PROBLEM TO SOLVE:
All of the data should be given again word for word, though the images are to be left out.

Dataset entries:

╭──

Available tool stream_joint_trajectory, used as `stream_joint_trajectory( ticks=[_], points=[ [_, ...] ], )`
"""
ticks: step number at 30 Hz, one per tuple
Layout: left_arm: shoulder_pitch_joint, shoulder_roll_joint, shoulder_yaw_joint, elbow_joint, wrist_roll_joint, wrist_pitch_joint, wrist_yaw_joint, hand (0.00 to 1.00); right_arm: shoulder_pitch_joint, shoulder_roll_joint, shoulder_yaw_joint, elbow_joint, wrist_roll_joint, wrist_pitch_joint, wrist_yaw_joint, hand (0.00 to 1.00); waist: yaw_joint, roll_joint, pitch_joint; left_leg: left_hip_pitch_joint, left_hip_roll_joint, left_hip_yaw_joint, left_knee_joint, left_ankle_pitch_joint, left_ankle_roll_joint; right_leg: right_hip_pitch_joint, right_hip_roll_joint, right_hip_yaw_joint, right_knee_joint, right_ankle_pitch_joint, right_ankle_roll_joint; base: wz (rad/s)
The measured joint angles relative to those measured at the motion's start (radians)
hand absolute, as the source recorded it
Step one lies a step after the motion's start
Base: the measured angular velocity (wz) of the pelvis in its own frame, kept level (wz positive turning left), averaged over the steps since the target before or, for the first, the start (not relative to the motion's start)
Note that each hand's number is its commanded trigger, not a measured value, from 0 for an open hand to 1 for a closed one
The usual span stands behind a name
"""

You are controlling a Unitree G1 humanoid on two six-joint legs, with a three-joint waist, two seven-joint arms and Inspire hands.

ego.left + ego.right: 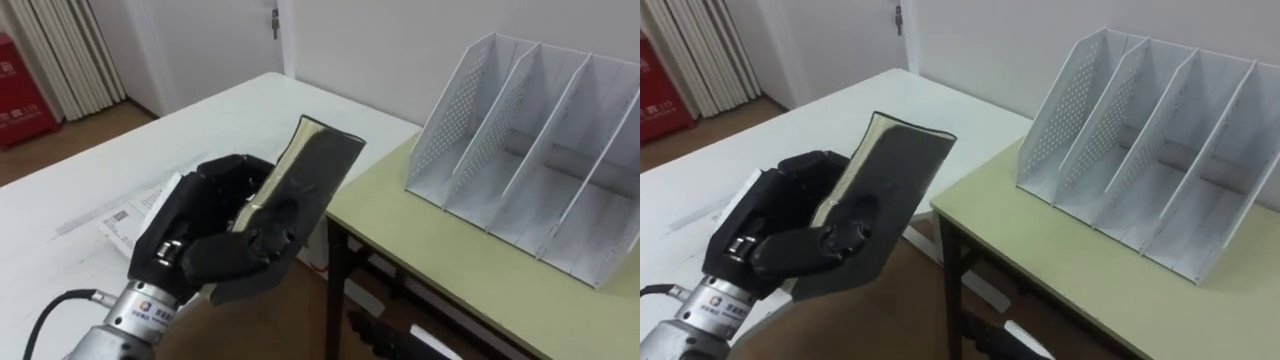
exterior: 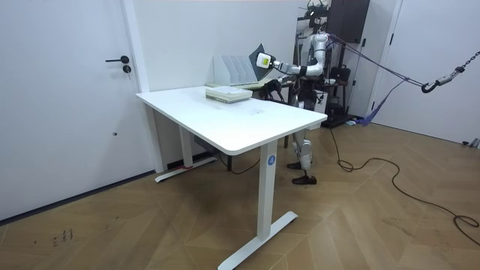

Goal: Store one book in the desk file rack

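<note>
A book (image 1: 322,160) with a dark cover and pale page edges is held upright and tilted in my left hand (image 1: 215,238), whose fingers and thumb are curled round its lower part. It hangs over the gap between the white table (image 1: 210,125) and the green desk (image 1: 450,250). On the green desk to the right stands the white perforated file rack (image 1: 530,150), with several empty slots open towards me. In the room view the book (image 2: 262,58) is raised beside the rack (image 2: 232,71). My right hand (image 2: 274,87) is a small dark shape lower down.
A flat stack of printed matter (image 1: 135,215) lies on the white table beside my left wrist, and appears as the stack (image 2: 229,94) in the room view. A red box (image 1: 18,90) stands on the floor at far left. The wall is close behind the rack.
</note>
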Motion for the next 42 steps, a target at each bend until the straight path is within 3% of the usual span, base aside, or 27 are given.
stream_joint_trajectory(
  ticks=[6, 10, 15, 21, 24, 35, 42],
  points=[
    [0.018, 0.0, 0.001, -0.003, -0.223, 0.001, -0.072, 1.0, -0.008, -0.004, -0.018, -0.052, 0.219, 0.017, 0.087, 0.0, -0.004, -0.001, 0.0013, -0.002, 0.002, 0.0, -0.002, 0.0, 0.0, -0.008, -0.001, 0.003, -0.001, 0.0, 0.0, -0.02],
    [0.02, 0.001, 0.007, -0.002, -0.306, 0.003, -0.115, 1.0, -0.011, -0.007, -0.059, -0.103, 0.345, 0.026, 0.141, 0.0, 0.0, -0.003, 0.002, -0.015, 0.003, -0.005, 0.0, 0.0, 0.0, -0.017, -0.003, -0.001, 0.005, 0.0, 0.0, 0.01],
    [0.021, -0.001, 0.034, 0.0, -0.428, 0.058, -0.203, 1.0, -0.018, -0.004, -0.098, -0.132, 0.46, 0.07, 0.219, 0.0, 0.012, -0.007, 0.0031, -0.016, 0.005, -0.001, 0.001, 0.0, 0.0, -0.019, -0.004, -0.002, 0.008, 0.0, 0.0, 0.01],
    [0.021, -0.002, 0.036, 0.013, -0.463, 0.128, -0.263, 1.0, -0.021, -0.003, -0.098, -0.157, 0.568, 0.131, 0.294, 0.0, 0.031, -0.019, 0.0007, -0.024, 0.004, 0.0, 0.007, 0.0, 0.0, -0.036, -0.004, 0.001, 0.015, 0.0, 0.0, -0.02],
    [0.02, -0.003, 0.036, 0.035, -0.531, 0.154, -0.289, 1.0, -0.023, -0.001, -0.098, -0.157, 0.666, 0.158, 0.314, 0.0, 0.032, -0.025, -0.0031, -0.024, 0.005, -0.003, 0.007, 0.0, 0.0, -0.033, -0.003, 0.002, 0.017, 0.0, 0.0, 0.0],
    [0.02, 0.001, 0.033, 0.084, -0.55, 0.216, -0.336, 1.0, -0.032, 0.006, -0.094, -0.2, 0.837, 0.22, 0.36, 0.0, 0.038, -0.02, -0.0018, -0.028, 0.005, -0.005, 0.008, -0.001, 0.001, -0.036, -0.003, 0.004, 0.031, 0.0, 0.0, -0.01],
    [0.02, 0.008, 0.028, 0.088, -0.556, 0.234, -0.367, 1.0, -0.033, -0.002, -0.086, -0.2, 0.853, 0.241, 0.375, 0.0, 0.04, -0.017, -0.0047, -0.034, 0.005, -0.003, 0.009, -0.001, 0.001, -0.039, -0.003, 0.0, 0.032, 0.0, 0.0, 0.0]
  ],
)
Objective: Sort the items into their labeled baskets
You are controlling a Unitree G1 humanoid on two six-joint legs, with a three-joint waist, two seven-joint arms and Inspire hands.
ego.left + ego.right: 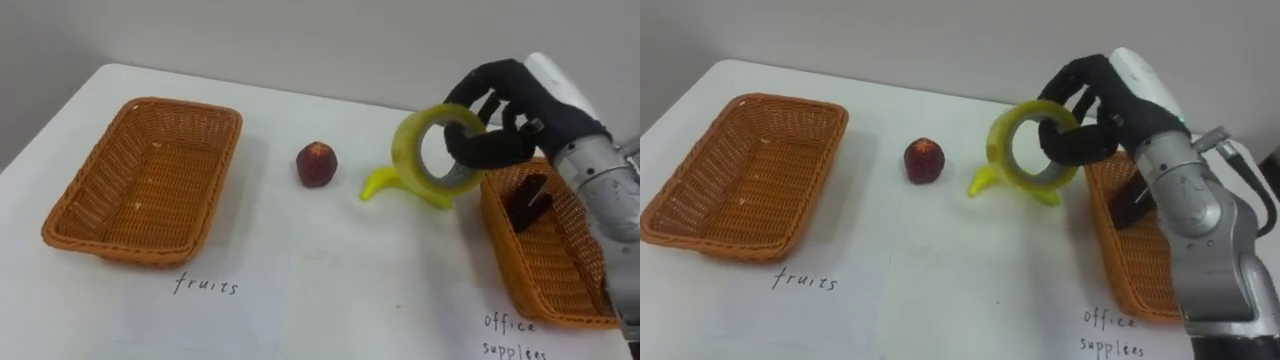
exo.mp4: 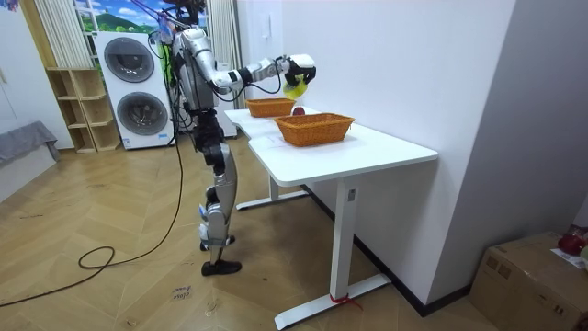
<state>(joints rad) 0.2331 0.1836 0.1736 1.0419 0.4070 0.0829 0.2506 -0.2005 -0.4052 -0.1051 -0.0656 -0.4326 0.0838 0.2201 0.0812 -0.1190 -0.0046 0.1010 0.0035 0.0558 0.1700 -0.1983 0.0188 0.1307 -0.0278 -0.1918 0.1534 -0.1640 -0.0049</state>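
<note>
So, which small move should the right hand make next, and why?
Probably shift the tape roll slightly to the robot's right, above the office supplies basket, before letting go. The right hand is curled through it, and it hangs just left of the rim.

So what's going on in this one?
The robot stands at a white table, its right hand curled through a yellow-green tape roll and holding it up just left of the office supplies basket, which already has a dark item in it. A red fruit and what looks like a banana lie on the table. The fruits basket is empty.
</note>
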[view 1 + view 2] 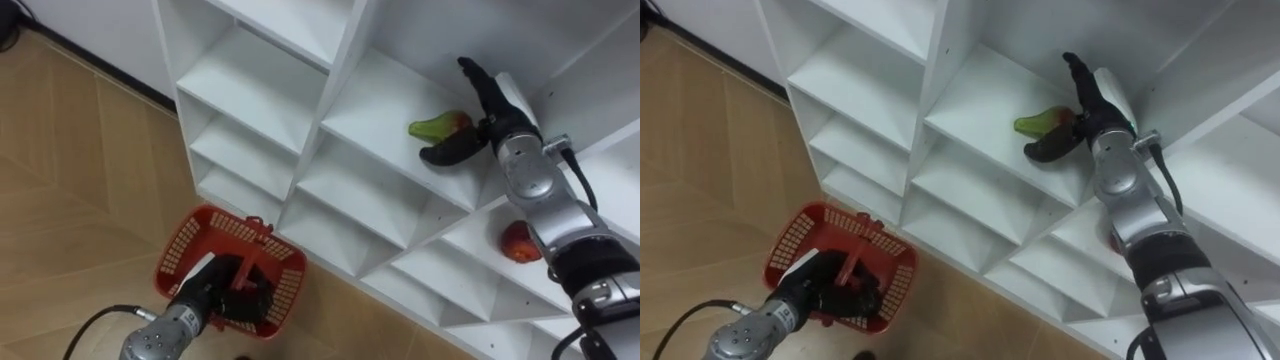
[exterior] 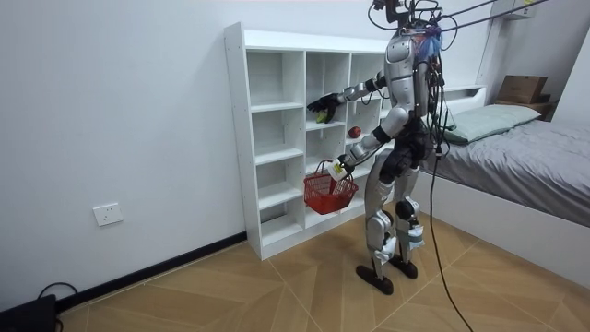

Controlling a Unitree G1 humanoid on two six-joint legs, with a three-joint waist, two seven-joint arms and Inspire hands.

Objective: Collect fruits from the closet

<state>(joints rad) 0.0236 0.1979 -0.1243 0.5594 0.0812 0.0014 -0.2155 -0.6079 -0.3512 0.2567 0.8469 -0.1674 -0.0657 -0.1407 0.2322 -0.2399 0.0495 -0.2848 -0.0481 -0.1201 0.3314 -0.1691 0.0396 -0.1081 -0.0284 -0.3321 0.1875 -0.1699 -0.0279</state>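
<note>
One basket of red plastic mesh, oblong with an open lattice wall, hangs nearest, low on the left above the wood floor, whose planks are laid in a herringbone pattern. The left hand has its dark fingers curled round the basket's bar handle. Whether anything lies inside the basket I cannot tell.

Beyond it stands the closet, a smooth white unit of square open compartments. On the right, a round red fruit sits in a lower compartment, partly behind the metal forearm. Farther up, the right hand reaches into a higher compartment, fingers straight and spread apart from the thumb. A curved green fruit with a red blush at one end lies on that shelf board, just beside the thumb, not yet clasped.
</note>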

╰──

ANSWER TO THIS EXERCISE:
Available tool stream_joint_trajectory, used as `stream_joint_trajectory( ticks=[_], points=[ [_, ...] ], )`
"""
ticks: step number at 30 Hz, one per tuple
Layout: left_arm: shoulder_pitch_joint, shoulder_roll_joint, shoulder_yaw_joint, elbow_joint, wrist_roll_joint, wrist_pitch_joint, wrist_yaw_joint, hand (0.00 to 1.00); right_arm: shoulder_pitch_joint, shoulder_roll_joint, shoulder_yaw_joint, elbow_joint, wrist_roll_joint, wrist_pitch_joint, wrist_yaw_joint, hand (0.00 to 1.00); waist: yaw_joint, roll_joint, pitch_joint; left_leg: left_hip_pitch_joint, left_hip_roll_joint, left_hip_yaw_joint, left_knee_joint, left_ankle_pitch_joint, left_ankle_roll_joint; right_leg: right_hip_pitch_joint, right_hip_roll_joint, right_hip_yaw_joint, right_knee_joint, right_ankle_pitch_joint, right_ankle_roll_joint; base: wz (rad/s)
The measured joint angles relative to those measured at the motion's start (radians)
hand absolute, as the source recorded it
Step one lies a step after the motion's start
Base: the measured angular velocity (wz) of the pelvis in its own frame, kept level (wz positive turning left), averaged over the steps since the target before or, for the first, the start (not relative to the motion's start)
Note that each hand's number is its commanded trigger, not a measured value, from 0 for an open hand to 1 for a closed one
The usual span stands behind a name
"""

You are controlling a Unitree G1 humanoid on two six-joint legs, with a three-joint waist, two seven-joint arms and Inspire hands.

ego.left + ego.right: 
exterior: 

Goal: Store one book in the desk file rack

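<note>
A book (image 1: 322,160) with a dark cover and pale page edges is held upright and tilted in my left hand (image 1: 215,238), whose fingers and thumb are curled round its lower part. It hangs over the gap between the white table (image 1: 210,125) and the green desk (image 1: 450,250). On the green desk to the right stands the white perforated file rack (image 1: 530,150), with several empty slots open towards me. In the room view the book (image 2: 262,58) is raised beside the rack (image 2: 232,71). My right hand (image 2: 274,87) is a small dark shape lower down.
A flat stack of printed matter (image 1: 135,215) lies on the white table beside my left wrist, and appears as the stack (image 2: 229,94) in the room view. A red box (image 1: 18,90) stands on the floor at far left. The wall is close behind the rack.
</note>
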Motion for the next 42 steps, a target at each bend until the straight path is within 3% of the usual span, base aside, or 27 are given.
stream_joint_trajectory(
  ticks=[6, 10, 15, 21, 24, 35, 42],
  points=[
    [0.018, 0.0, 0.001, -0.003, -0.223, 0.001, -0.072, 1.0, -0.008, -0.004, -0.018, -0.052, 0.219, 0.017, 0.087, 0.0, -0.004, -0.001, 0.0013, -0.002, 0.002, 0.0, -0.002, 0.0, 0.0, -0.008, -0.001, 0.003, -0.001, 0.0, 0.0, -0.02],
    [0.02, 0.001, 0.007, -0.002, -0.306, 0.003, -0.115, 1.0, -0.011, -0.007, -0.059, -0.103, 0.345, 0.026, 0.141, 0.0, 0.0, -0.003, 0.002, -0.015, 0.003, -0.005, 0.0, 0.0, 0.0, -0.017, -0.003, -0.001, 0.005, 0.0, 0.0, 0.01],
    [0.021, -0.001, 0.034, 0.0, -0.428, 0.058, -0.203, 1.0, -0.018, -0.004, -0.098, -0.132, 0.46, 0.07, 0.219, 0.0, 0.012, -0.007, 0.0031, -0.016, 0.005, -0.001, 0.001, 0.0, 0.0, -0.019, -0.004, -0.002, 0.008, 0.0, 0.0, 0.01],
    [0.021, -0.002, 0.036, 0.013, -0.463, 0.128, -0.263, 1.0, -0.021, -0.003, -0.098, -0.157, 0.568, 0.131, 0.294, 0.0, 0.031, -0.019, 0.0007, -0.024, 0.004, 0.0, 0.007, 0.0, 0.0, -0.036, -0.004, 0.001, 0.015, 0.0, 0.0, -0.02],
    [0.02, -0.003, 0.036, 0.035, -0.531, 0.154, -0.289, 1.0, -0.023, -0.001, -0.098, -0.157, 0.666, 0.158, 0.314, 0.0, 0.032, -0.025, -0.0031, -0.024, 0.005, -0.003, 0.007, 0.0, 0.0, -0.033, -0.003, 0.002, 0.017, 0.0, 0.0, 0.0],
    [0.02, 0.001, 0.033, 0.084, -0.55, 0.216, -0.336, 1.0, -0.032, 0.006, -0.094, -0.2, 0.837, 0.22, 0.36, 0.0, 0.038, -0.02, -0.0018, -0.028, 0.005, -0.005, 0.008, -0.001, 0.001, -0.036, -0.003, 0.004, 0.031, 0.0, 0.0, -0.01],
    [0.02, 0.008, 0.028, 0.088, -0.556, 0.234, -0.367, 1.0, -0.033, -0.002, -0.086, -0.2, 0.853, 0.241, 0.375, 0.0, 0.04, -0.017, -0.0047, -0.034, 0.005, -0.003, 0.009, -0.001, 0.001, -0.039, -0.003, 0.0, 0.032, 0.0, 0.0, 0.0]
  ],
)
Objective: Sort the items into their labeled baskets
You are controlling a Unitree G1 humanoid on two six-joint legs, with a three-joint waist, two seven-joint arms and Inspire hands.
ego.left + ego.right: 
exo.mp4: 
<state>(joints rad) 0.2331 0.1836 0.1736 1.0419 0.4070 0.0829 0.2506 -0.2005 -0.4052 -0.1051 -0.0656 -0.4326 0.0838 0.2201 0.0812 -0.1190 -0.0046 0.1010 0.0035 0.0558 0.1700 -0.1983 0.0188 0.1307 -0.0278 -0.1918 0.1534 -0.1640 -0.0049</state>
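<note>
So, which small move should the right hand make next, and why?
Probably shift the tape roll slightly to the robot's right, above the office supplies basket, before letting go. The right hand is curled through it, and it hangs just left of the rim.

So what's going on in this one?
The robot stands at a white table, its right hand curled through a yellow-green tape roll and holding it up just left of the office supplies basket, which already has a dark item in it. A red fruit and what looks like a banana lie on the table. The fruits basket is empty.
</note>
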[view 1 + view 2] 
[exterior] 

Controlling a Unitree G1 humanoid on two six-joint legs, with a three-joint waist, two seven-joint arms and Inspire hands.

Objective: Collect fruits from the closet

<state>(joints rad) 0.0236 0.1979 -0.1243 0.5594 0.0812 0.0014 -0.2155 -0.6079 -0.3512 0.2567 0.8469 -0.1674 -0.0657 -0.1407 0.2322 -0.2399 0.0495 -0.2848 -0.0481 -0.1201 0.3314 -0.1691 0.0396 -0.1081 -0.0284 -0.3321 0.1875 -0.1699 -0.0279</state>
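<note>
One basket of red plastic mesh, oblong with an open lattice wall, hangs nearest, low on the left above the wood floor, whose planks are laid in a herringbone pattern. The left hand has its dark fingers curled round the basket's bar handle. Whether anything lies inside the basket I cannot tell.

Beyond it stands the closet, a smooth white unit of square open compartments. On the right, a round red fruit sits in a lower compartment, partly behind the metal forearm. Farther up, the right hand reaches into a higher compartment, fingers straight and spread apart from the thumb. A curved green fruit with a red blush at one end lies on that shelf board, just beside the thumb, not yet clasped.
</note>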

This exercise requires nothing more.